For the six years I waited between Addie and Vivi I couldn’t bring myself to hold another baby, especially when I was pregnant. I wanted to hold my own baby. MY baby, the baby I didn’t have to give back or mind my manners with. My baby that I could smoosh and love and kiss and sniff and hold and swaddle and smell. Now that I finally got my baby and spend my days loving and smooshing the daylights out of her face, I’m ready to get my hands on a newborn.
The good news? My best friend is due any day now and my sister is due with her first in late March.
Gimme your babies ladies, I promise to give them back. Eventually.
Now that I realize how fleeting those newborn days are, especially the first ten days, I realize what an honor and privilege it is to be able to hold someone and something so new. While it was so hard to be away from family and friends I was so grateful that I didn’t have to share my new baby with anyone but the people who live with me and the very occasional visitor. I would never barge in on any old newborn demanding a snuggle, but for those few women who are closest to me…I look forward and relish the few moments I will have with their tiny newborns.

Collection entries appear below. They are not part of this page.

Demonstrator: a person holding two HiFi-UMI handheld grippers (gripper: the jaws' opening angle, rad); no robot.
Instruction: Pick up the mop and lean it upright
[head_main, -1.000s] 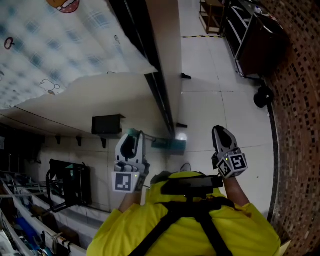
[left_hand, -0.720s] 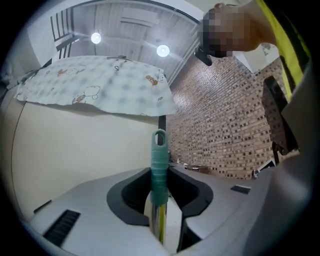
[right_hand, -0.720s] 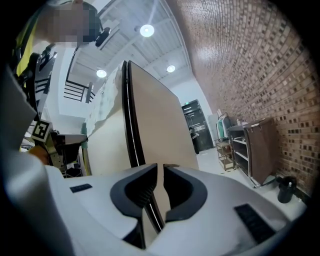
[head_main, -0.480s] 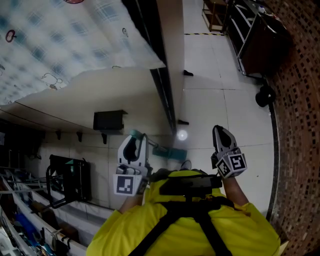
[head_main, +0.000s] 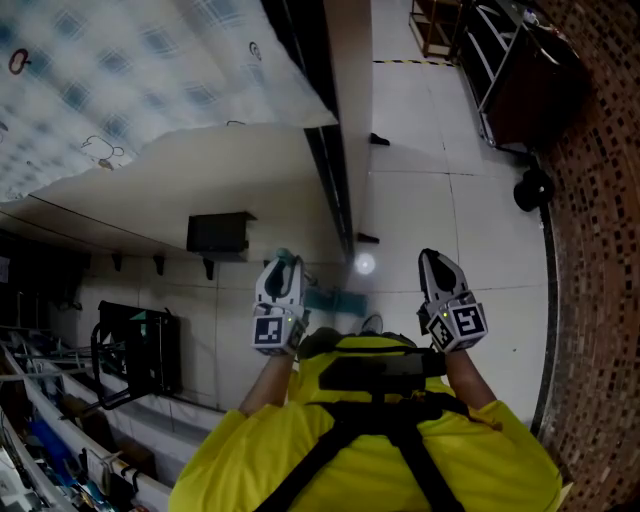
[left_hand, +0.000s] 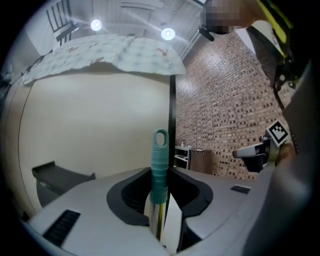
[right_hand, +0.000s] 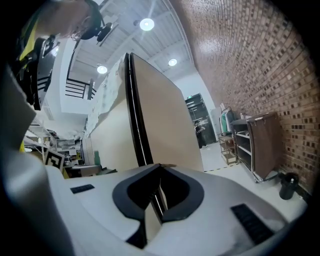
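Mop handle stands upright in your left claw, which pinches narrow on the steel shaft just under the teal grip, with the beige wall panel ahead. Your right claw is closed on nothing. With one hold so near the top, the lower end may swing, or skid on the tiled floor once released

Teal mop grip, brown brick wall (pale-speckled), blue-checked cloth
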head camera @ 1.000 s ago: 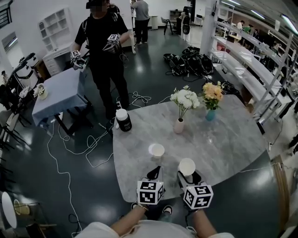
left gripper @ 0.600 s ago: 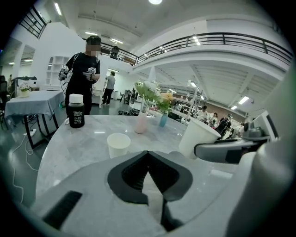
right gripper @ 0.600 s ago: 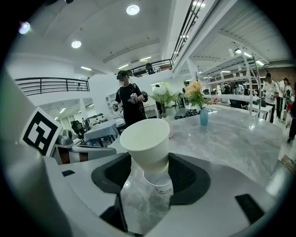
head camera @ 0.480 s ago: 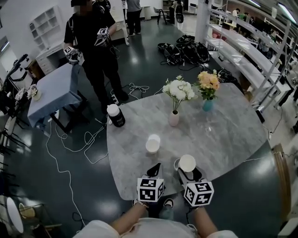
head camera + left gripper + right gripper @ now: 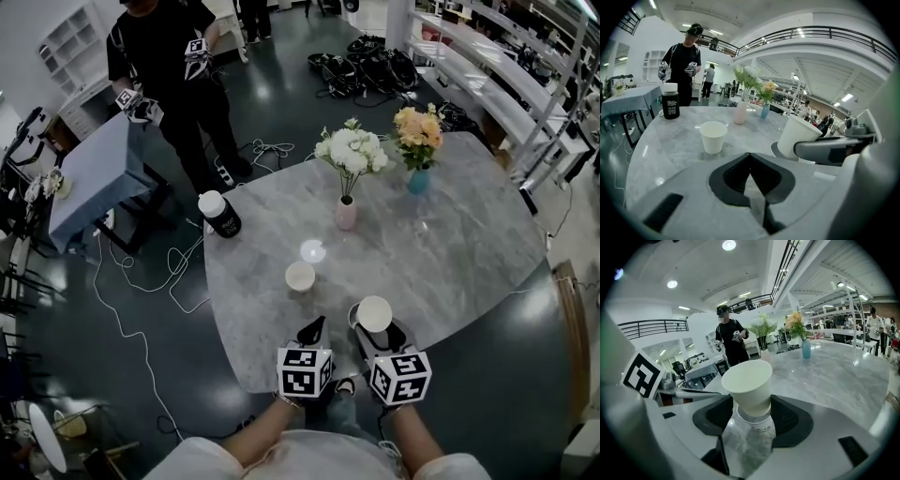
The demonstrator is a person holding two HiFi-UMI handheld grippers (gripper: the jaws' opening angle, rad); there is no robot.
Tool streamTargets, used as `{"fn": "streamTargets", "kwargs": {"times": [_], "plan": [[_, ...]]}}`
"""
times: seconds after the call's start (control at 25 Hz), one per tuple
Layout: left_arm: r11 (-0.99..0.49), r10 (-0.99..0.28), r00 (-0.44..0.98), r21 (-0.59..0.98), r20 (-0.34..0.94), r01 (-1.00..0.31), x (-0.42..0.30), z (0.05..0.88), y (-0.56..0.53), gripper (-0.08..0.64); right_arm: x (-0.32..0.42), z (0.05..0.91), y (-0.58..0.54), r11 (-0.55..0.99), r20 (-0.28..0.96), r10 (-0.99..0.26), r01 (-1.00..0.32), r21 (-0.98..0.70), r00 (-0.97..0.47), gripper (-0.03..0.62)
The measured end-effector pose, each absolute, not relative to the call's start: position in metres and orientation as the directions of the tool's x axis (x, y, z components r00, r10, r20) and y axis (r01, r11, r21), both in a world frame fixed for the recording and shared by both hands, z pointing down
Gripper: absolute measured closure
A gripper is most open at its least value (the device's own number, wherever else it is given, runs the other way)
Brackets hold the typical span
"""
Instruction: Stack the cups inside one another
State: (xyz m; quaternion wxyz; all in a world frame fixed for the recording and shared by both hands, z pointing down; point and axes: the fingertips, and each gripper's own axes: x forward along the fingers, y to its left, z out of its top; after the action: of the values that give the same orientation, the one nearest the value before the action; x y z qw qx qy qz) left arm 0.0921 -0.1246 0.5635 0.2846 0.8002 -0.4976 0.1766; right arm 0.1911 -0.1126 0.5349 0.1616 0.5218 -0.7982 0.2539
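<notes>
A white paper cup sits tilted between the jaws of my right gripper, which is shut on it. In the right gripper view this cup rests in the mouth of a second, printed cup standing on the marble table. Another white cup stands alone, ahead and left of my left gripper. The left gripper view shows that lone cup upright, and my left gripper shut and empty, its tips touching.
A black canister with a white lid stands at the table's far left. At the back are a pink vase of white flowers and a blue vase of orange flowers. A person stands beyond the table. Cables lie on the floor.
The head view has swung downward, so the table looks shifted. A rim of the lower cup now shows beside the held cup. Both grippers stay near the front edge.
</notes>
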Motion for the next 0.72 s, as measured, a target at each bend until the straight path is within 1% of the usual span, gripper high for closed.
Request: {"fn": "streamTargets", "kwargs": {"times": [0.72], "plan": [[-0.345,-0.665,0.446,0.284,0.599,-0.895,0.090,0.578,-0.128,0.560,0.186,0.544,-0.114,0.330,0.536,-0.749,-0.920,-0.210,-0.391,0.360]]}}
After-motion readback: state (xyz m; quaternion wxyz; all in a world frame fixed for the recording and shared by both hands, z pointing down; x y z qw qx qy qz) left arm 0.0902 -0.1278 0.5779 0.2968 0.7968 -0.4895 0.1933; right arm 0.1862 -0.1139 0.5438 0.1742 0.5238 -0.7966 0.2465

Easily my most favorite activity in the world is birthing babies. There is a certain power and joy that came with each of my deliveries and I am so thankful that I had the opportunity to go through both experiences with my husband. My friend admitted yesterday that she isn’t looking forward to her delivery at all, while she may have fairly easy pregnancies, she has yet to have a super easy delivery. I will have the high honor of being there again to photograph the arrival of her fourth, her second little boy, when he decides to enter into this world.
When I was in the deep dark throes of anger and bitterness from infertility I was unable to see what an absolute miracle babies joining new families are. Whether they come by adoption, c-section, or the ol’ vaginal canal, a baby joining a family is truly one of the greatest things that can ever be experienced. I do hope I get to do it again someday, but if not? I will continue to revel in the joy of others and the joy my own babies brought me on their birth days.